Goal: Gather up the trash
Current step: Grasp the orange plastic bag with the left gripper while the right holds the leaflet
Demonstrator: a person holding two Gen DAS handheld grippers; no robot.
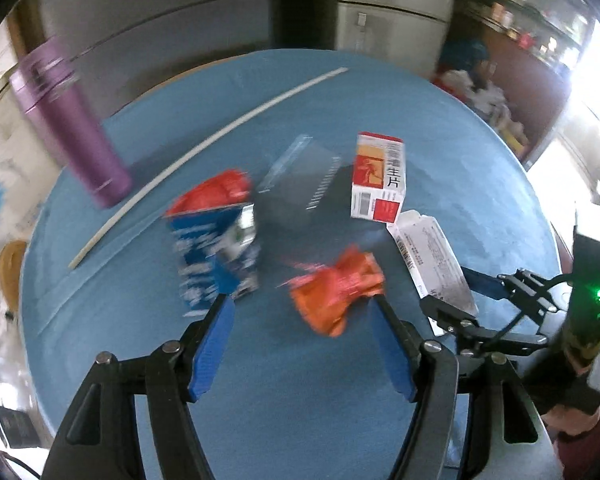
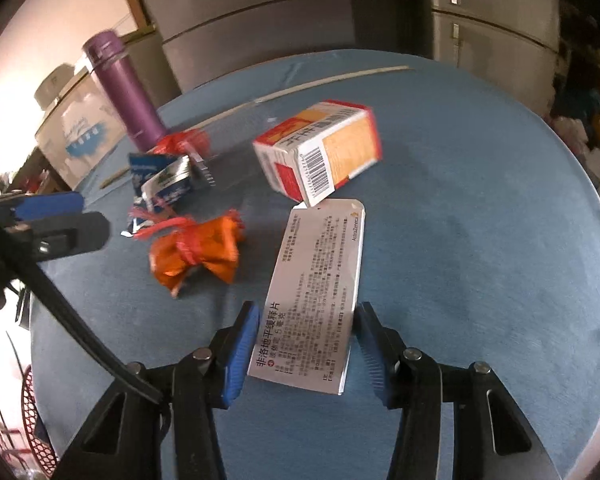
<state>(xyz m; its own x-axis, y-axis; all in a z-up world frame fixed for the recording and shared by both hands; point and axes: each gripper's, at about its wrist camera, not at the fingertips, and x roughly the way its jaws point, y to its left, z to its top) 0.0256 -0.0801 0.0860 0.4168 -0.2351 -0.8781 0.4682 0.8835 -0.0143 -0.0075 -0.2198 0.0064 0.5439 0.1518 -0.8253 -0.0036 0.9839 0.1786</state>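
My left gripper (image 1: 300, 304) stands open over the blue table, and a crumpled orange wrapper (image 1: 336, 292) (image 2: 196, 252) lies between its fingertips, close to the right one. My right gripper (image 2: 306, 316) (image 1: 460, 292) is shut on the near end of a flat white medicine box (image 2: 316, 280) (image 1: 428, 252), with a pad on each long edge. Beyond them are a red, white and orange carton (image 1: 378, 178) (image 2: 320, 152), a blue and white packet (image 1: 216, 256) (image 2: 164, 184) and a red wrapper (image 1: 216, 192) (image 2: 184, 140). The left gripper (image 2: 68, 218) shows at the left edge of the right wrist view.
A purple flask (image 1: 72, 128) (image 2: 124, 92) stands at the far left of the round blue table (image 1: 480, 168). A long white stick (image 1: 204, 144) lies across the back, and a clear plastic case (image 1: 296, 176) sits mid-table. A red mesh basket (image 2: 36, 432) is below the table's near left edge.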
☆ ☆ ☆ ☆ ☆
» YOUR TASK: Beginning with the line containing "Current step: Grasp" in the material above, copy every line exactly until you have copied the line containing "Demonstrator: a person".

» SOLUTION FOR THIS PROBLEM:
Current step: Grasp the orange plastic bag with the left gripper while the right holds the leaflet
Demonstrator: a person holding two Gen DAS handheld grippers; no robot.

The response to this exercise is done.